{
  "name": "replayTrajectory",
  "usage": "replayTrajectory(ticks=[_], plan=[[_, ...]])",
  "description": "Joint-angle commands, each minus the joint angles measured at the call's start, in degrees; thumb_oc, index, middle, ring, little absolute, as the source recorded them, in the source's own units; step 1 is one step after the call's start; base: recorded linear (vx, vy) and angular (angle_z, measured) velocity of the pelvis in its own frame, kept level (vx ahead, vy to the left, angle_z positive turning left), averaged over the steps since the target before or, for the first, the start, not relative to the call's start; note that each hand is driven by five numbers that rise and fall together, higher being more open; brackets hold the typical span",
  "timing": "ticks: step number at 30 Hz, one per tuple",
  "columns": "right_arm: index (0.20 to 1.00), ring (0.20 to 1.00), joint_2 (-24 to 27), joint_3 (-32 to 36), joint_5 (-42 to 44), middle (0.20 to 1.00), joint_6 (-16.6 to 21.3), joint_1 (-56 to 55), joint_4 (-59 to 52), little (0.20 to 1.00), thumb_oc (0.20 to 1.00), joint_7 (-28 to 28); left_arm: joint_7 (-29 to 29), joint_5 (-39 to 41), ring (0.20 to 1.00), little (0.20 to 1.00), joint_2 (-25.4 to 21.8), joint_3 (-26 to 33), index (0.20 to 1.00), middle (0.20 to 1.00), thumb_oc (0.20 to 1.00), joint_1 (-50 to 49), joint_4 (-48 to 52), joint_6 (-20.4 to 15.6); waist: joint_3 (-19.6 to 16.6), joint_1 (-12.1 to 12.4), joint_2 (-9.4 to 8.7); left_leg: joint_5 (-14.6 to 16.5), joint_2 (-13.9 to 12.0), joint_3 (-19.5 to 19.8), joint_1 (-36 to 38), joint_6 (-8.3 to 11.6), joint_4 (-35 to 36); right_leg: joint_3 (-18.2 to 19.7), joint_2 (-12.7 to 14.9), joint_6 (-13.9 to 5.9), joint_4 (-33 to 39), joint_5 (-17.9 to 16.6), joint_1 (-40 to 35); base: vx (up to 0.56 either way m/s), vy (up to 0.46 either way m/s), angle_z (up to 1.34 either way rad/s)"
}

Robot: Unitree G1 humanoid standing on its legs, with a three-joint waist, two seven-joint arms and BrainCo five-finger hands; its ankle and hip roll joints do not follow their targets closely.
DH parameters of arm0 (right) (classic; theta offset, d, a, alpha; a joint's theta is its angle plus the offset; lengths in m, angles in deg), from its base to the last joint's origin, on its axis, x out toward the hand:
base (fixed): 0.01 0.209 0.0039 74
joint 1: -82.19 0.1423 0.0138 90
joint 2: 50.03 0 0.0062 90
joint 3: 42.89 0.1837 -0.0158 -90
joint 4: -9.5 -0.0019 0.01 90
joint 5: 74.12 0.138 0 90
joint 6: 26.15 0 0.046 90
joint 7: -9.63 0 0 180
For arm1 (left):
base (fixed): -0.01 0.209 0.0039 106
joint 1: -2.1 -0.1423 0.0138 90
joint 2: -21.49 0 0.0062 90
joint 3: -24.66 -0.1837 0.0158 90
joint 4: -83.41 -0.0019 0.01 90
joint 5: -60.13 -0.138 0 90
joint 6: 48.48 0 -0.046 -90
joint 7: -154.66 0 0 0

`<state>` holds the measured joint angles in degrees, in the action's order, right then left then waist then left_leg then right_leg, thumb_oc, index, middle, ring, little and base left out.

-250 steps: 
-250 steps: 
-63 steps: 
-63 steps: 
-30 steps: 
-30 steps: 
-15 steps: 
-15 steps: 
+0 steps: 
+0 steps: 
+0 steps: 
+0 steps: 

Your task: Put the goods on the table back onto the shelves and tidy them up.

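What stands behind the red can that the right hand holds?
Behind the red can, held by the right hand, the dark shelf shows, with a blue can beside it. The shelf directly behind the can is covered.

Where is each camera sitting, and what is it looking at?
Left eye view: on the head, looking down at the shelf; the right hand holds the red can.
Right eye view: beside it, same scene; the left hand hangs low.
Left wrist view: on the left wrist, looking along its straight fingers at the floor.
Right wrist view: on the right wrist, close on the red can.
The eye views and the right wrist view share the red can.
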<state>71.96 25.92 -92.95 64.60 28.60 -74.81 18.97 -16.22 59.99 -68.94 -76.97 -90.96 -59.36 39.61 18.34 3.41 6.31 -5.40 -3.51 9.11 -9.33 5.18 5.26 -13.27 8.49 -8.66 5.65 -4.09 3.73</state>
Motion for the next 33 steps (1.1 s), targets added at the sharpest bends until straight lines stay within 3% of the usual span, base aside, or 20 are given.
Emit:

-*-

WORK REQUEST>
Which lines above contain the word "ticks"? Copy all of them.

SOLUTION FOR THIS TASK>
  "usage": "replayTrajectory(ticks=[_], plan=[[_, ...]])",
  "timing": "ticks: step number at 30 Hz, one per tuple",

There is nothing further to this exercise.